4 Steps to Authentic Relationships

This morning, as I look out on our deck, I see a glorious new day with radiant sunshine. It speaks of promise. Each day brings beauty and the prospect of hope.

However, the visual beauty is marred by something ugly. As someone who finds beauty restorative, I find this disturbing. You see, I love my flower boxes on the railing around our deck. They bring such beauty with colors of pink and purple. Unfortunately, the critters, namely squirrels, mess with my flowers. They tear up my beautiful petunias much to my consternation. So, in fighting back to protect my territory, I put netting and cages around my flower boxes.

Well, there’s good and bad here. This sort of worked. It is a deterrent to those pesky squirrels, but, boy, do they look ugly! These cages I built to keep stuff out is ruining the lovely view I want.

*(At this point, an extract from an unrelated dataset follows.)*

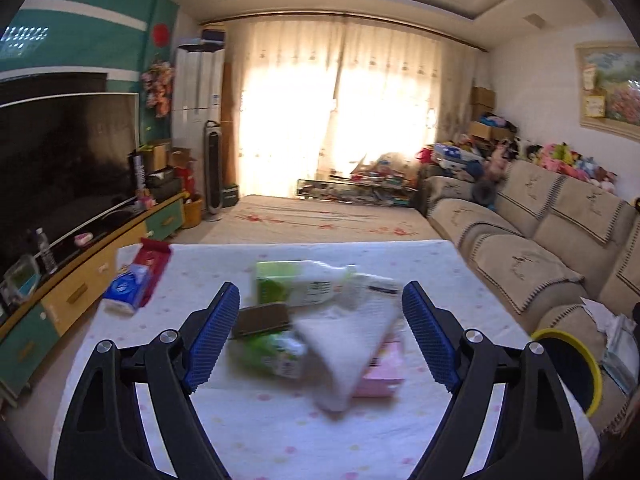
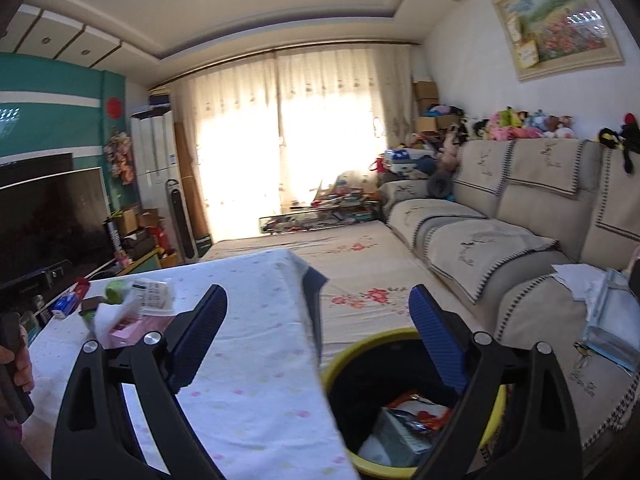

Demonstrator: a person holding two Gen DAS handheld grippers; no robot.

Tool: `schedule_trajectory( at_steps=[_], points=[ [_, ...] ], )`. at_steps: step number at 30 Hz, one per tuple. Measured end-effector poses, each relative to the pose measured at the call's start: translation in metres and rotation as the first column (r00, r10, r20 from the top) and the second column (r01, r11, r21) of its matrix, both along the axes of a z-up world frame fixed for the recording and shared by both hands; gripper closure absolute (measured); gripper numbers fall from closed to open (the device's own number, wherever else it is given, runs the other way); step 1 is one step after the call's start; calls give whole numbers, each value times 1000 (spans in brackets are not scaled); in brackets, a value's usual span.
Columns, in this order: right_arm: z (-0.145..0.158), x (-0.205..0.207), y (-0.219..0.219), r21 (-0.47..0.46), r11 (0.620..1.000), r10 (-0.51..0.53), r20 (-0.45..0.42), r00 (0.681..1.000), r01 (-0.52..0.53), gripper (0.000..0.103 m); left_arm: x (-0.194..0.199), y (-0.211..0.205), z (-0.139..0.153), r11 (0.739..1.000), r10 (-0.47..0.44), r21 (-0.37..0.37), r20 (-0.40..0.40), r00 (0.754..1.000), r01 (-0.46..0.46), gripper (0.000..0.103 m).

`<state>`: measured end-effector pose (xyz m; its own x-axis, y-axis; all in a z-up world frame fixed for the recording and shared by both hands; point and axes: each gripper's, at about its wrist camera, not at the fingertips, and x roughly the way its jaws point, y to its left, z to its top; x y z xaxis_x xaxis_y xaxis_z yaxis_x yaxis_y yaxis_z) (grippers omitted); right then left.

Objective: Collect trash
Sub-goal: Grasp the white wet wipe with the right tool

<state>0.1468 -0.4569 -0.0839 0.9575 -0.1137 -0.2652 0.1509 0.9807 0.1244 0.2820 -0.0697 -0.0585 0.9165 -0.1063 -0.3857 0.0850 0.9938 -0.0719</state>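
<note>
A pile of trash lies on the table with the dotted white cloth (image 1: 280, 432): a white crumpled tissue (image 1: 348, 344), a pink packet (image 1: 384, 372), a green-and-white bottle (image 1: 304, 284), a green wrapper (image 1: 272, 352) and a brown flat piece (image 1: 262, 320). My left gripper (image 1: 320, 332) is open and empty, its jaws either side of the pile, just short of it. My right gripper (image 2: 318, 340) is open and empty above the yellow-rimmed black bin (image 2: 400, 400), which holds wrappers (image 2: 416, 420). The pile also shows far left in the right wrist view (image 2: 128, 312).
A blue tissue pack (image 1: 128, 292) and red box (image 1: 152, 258) lie at the table's left edge. A beige sofa (image 2: 500, 240) runs along the right, with papers (image 2: 580, 280) on its arm. A TV (image 1: 60, 160) on a low cabinet stands left.
</note>
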Motion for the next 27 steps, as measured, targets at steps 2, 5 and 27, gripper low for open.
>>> schedule_trajectory(
  at_steps=[2,5,27],
  points=[
    [8,20,26,-26,996,79,-7,997,-79,16,8,30,-12,998,67,12,-9,998,-66,21],
    [15,55,61,-36,982,182,-44,982,-184,16,20,65,-32,991,132,7,-43,990,-132,21],
    [-31,158,241,-78,806,535,-329,778,-587,35,33,97,-54,966,237,-77,-121,964,-247,21]
  ],
)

As I mediated on this image this morning, I couldn’t help but think of how inner vows we make in life are like those cages. Yes, they keep us in prison. Really??? Wow! Who knew? I thought I was protecting myself from those things that would hurt me, but in the process, good, healthy relationship has been shut out also.

So what is an inner vow? Inner vows often use the words “always” and “never.”

  • “I will never be angry like my mom. Emotions are bad. I will always stay in control.”
  • “I will always be a good girl and never make anyone upset.”
  • “I will never allow anyone close enough to hurt me.”
  • “I will always be the good guy. I will make you love me.”
  • “I will always avoid conflict and be the peace keeper.”

Inner vows keep us in a cage that, while beautifully decorated on the inside, is very lonely.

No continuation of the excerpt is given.